- [Supplied material]
((

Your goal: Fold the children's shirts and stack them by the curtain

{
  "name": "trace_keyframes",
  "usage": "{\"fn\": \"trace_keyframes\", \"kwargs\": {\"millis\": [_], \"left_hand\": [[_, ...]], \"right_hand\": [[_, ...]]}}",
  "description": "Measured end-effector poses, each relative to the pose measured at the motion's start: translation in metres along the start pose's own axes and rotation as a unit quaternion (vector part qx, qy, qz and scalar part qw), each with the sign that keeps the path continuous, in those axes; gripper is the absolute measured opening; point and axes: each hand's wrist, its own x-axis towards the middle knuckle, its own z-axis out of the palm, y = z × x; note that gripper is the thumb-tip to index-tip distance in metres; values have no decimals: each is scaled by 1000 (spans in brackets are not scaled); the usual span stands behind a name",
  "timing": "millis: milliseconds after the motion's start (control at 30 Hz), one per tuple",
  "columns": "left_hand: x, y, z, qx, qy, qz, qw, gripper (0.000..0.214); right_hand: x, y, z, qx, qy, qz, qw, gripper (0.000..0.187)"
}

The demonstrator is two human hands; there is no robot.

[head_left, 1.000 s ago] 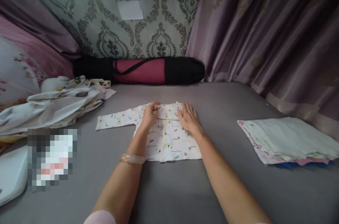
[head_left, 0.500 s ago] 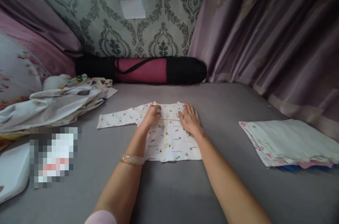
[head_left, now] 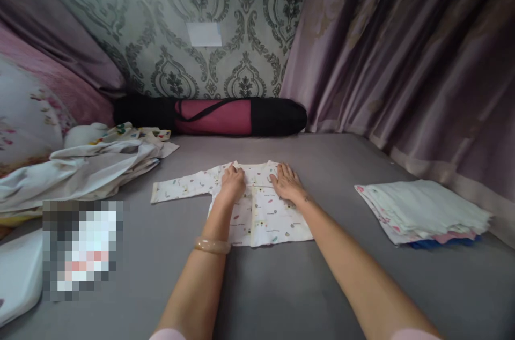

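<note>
A small white baby shirt [head_left: 263,216] with a scattered print lies on the grey bed sheet, its front facing up. One sleeve [head_left: 181,188] stretches out to the left; on the right no sleeve sticks out, and a folded edge runs across the chest. My left hand [head_left: 233,183] rests on the left chest near the shoulder, fingers slightly bent against the cloth and not gripping it. Flat on the right shoulder lies my right hand [head_left: 288,183], its fingers spread. A bangle [head_left: 212,245] circles my left forearm.
Folded cloths [head_left: 426,211] are stacked at the right. Crumpled clothes [head_left: 96,163] lie at the left, above a white object [head_left: 20,270] and a blurred-out patch. A black and pink long bag [head_left: 217,116] lines the patterned wall, beside purple curtains [head_left: 346,50].
The view has tilted up slightly. My left hand's fingers have settled flatter onto the shirt. My right hand stays on the right shoulder, and the shirt keeps its shape.
</note>
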Motion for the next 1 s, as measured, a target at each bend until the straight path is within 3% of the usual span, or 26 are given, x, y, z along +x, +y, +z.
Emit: {"fn": "trace_keyframes", "kwargs": {"millis": [133, 233, 333, 467, 600, 767, 867, 1000], "left_hand": [[1, -7, -19, -7, -11, -5, 1000, 41], [0, -13, -42, -13, -2, -12, 1000, 47], [-5, -17, -66, -34, 26, -21, 999, 46], [-12, -22, -85, -76, 43, -50, 995, 47], [-16, -26, -90, -106, 44, -79, 990, 48], [-19, -25, -95, -105, 16, -89, 990, 48], [-19, -21, -97, -93, 20, -88, 992, 48], [-16, -17, -93, -58, 31, -89, 994, 47]], "right_hand": [[2, -9, -18, 6, -48, 13, 999, 67], [1, -28, -22, 19, 4, -28, 999, 65], [-2, -51, -11, 37, 24, -56, 997, 67], [-3, -66, 11, 28, 29, -41, 998, 65], [1, -64, 17, 14, 25, -33, 999, 63], [4, -72, -2, 31, -49, -16, 998, 65], [2, -92, -6, 46, -8, -53, 998, 64], [-1, -120, 13, 55, 45, -113, 991, 67]]}}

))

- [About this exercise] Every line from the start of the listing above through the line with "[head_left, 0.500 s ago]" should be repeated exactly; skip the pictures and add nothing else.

- [Answer to this exercise]
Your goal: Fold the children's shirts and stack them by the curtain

{
  "name": "trace_keyframes",
  "usage": "{\"fn\": \"trace_keyframes\", \"kwargs\": {\"millis\": [_], \"left_hand\": [[_, ...]], \"right_hand\": [[_, ...]]}}",
  "description": "Measured end-effector poses, each relative to the pose measured at the motion's start: translation in metres along the start pose's own axes and rotation as a unit quaternion (vector part qx, qy, qz and scalar part qw), each with the sign that keeps the path continuous, in those axes; gripper is the absolute measured opening; point and axes: each hand's wrist, its own x-axis towards the middle knuckle, its own z-axis out of the palm, y = z × x; note that gripper is the thumb-tip to index-tip distance in metres; values have no decimals: each is scaled by 1000 (spans in brackets are not scaled); the usual span stands behind a name",
  "timing": "millis: milliseconds after the motion's start (control at 30 Hz), one per tuple",
  "columns": "left_hand: x, y, z, qx, qy, qz, qw, gripper (0.000..0.214); right_hand: x, y, z, qx, qy, qz, qw, gripper (0.000..0.187)"
}

The demonstrator is two human hands; there is no robot.

[head_left, 1.000 s ago] 
[head_left, 0.500 s ago] 

The exercise has been answered completely.